Work instruction
Write out exactly what each line says, starting with the first line below and ending on the one with "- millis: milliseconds".
(Beginning of Source data)
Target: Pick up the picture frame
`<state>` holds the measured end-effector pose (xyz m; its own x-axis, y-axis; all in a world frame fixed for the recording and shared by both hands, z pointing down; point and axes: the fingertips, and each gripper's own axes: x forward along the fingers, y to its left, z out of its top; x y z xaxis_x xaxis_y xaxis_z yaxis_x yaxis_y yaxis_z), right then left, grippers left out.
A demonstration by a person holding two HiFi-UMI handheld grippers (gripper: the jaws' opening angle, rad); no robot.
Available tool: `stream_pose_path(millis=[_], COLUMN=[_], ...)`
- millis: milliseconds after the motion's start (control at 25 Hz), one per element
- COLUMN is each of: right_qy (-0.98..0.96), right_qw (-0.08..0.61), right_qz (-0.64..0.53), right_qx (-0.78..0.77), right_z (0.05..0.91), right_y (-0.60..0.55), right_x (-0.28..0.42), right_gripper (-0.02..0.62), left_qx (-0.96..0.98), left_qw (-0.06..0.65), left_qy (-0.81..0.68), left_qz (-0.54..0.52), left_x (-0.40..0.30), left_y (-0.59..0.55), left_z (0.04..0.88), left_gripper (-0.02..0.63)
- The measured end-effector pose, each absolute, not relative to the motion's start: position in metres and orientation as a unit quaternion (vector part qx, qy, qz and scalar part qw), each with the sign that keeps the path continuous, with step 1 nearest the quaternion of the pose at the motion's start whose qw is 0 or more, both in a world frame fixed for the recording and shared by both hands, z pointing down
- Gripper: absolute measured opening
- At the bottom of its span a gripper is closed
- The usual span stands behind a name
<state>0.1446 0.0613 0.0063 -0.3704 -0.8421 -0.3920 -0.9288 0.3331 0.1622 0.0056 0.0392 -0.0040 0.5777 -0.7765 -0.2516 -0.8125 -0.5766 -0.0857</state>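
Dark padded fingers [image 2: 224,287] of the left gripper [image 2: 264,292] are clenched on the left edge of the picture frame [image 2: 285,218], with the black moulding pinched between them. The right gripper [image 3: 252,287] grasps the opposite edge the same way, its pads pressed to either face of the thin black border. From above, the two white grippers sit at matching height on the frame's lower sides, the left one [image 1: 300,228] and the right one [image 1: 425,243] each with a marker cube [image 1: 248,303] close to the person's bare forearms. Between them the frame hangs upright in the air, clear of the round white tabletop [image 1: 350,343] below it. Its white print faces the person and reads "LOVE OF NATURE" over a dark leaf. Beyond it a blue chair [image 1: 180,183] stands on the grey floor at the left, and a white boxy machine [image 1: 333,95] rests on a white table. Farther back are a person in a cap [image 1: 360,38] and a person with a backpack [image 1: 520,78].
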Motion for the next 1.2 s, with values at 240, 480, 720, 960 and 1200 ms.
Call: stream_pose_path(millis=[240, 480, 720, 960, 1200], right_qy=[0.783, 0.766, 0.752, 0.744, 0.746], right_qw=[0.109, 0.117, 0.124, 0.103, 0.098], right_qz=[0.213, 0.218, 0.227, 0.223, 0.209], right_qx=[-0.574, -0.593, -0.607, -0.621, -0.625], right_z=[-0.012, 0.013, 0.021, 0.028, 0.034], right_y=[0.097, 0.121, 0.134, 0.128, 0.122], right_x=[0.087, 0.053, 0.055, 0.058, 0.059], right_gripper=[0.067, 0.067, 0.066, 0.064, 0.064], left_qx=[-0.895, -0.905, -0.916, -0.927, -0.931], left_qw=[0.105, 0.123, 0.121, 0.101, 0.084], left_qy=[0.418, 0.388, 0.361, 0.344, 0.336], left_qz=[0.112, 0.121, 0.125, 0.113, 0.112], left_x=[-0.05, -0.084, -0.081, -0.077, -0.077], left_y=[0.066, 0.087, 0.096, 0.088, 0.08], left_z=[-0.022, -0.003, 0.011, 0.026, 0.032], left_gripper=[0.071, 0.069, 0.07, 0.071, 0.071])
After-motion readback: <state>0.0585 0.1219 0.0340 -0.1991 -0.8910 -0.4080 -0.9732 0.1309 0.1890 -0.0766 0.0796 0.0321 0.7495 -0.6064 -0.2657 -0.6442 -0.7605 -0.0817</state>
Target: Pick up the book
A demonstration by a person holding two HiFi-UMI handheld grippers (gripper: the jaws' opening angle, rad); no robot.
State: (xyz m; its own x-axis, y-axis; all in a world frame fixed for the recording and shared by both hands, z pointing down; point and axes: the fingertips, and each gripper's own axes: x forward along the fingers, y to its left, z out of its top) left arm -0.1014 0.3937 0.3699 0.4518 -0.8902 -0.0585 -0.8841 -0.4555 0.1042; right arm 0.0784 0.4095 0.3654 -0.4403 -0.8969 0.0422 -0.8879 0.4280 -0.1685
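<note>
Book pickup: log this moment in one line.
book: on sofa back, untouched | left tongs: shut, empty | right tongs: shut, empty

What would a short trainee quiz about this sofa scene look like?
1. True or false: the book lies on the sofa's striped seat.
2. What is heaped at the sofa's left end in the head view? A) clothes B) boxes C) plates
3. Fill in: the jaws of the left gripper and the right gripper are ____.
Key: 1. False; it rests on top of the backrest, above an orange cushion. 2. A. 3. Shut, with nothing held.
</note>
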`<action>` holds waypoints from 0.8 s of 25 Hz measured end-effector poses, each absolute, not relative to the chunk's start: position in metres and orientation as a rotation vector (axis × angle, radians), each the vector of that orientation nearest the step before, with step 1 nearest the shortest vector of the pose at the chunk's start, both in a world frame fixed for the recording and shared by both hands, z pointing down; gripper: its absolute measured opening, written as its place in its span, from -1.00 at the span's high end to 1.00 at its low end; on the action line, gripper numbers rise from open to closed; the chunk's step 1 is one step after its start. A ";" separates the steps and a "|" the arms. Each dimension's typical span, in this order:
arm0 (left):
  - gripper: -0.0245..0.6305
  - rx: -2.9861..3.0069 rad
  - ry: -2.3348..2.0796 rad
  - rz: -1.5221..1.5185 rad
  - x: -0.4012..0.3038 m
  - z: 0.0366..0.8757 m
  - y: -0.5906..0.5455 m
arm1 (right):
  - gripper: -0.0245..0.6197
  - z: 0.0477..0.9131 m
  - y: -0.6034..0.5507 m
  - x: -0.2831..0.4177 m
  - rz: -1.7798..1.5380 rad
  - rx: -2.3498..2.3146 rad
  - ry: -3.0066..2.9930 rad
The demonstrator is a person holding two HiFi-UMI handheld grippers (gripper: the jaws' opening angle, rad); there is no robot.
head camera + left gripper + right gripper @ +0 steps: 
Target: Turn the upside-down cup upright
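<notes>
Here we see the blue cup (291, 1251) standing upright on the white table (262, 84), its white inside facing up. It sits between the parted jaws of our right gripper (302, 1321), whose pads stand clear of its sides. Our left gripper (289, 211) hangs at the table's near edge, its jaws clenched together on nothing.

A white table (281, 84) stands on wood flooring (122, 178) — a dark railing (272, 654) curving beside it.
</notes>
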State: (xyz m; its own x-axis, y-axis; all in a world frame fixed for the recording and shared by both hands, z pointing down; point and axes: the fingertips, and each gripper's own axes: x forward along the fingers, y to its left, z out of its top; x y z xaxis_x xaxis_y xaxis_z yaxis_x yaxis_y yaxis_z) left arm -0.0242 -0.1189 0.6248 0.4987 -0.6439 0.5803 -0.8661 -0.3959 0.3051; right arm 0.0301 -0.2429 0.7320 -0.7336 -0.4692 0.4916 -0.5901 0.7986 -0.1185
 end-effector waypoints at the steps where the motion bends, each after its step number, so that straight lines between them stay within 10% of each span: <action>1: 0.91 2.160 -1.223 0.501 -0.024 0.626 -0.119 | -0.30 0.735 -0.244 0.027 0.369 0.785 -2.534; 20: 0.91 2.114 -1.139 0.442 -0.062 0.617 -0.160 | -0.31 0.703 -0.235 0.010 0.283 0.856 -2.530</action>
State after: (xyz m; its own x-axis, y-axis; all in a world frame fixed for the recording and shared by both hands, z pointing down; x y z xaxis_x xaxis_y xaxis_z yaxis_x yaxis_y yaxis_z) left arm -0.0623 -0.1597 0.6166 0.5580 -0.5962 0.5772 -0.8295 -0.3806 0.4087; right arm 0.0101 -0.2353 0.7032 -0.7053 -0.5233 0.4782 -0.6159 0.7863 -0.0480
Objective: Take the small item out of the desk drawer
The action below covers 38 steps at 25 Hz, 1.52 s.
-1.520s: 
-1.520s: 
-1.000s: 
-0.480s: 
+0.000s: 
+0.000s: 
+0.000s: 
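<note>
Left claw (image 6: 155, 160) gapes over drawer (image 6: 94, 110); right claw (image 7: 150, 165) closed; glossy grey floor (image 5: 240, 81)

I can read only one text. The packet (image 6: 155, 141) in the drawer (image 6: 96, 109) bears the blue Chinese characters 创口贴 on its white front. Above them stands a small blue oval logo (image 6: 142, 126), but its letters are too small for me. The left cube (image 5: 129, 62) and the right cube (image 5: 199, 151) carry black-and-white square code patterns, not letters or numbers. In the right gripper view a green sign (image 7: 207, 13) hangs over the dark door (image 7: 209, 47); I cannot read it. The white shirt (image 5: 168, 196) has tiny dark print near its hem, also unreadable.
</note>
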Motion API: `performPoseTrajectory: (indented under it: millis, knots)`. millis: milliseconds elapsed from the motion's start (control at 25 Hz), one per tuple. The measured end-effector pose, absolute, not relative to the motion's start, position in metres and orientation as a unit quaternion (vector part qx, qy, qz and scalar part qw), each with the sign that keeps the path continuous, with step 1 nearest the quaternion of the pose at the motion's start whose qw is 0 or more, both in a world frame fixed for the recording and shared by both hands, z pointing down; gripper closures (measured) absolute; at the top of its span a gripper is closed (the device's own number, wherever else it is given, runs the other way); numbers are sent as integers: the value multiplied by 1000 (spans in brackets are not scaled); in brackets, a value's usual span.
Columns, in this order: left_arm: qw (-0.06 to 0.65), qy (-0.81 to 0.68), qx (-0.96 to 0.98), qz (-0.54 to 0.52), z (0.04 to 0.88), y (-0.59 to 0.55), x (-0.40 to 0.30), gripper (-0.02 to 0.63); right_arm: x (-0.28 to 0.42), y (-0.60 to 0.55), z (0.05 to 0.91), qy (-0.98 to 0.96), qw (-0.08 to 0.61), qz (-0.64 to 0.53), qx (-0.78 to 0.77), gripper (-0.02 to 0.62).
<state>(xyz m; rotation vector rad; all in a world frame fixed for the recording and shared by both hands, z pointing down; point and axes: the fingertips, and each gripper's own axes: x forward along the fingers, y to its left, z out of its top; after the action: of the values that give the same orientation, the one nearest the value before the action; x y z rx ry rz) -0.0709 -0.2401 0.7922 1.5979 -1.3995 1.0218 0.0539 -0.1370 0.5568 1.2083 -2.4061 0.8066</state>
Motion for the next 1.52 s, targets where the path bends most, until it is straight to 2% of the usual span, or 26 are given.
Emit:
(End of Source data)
Task response
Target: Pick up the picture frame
`<state>` holds the measured end-effector pose (xyz m; its own x-axis, y-axis; all in a world frame fixed for the recording and shared by both hands, z pointing down; point and axes: the fingertips, and each gripper's own axes: x forward along the fingers, y to its left, z out of its top; x y z xaxis_x xaxis_y xaxis_z yaxis_x yaxis_y yaxis_z), right then left, grippers left out.
A demonstration by a person holding two HiFi-UMI handheld grippers (gripper: the jaws' opening angle, rad); no robot.
Available tool: `stream_pose_path(millis=[_], COLUMN=[_], ...)`
- millis: milliseconds after the motion's start (control at 25 Hz), one per element

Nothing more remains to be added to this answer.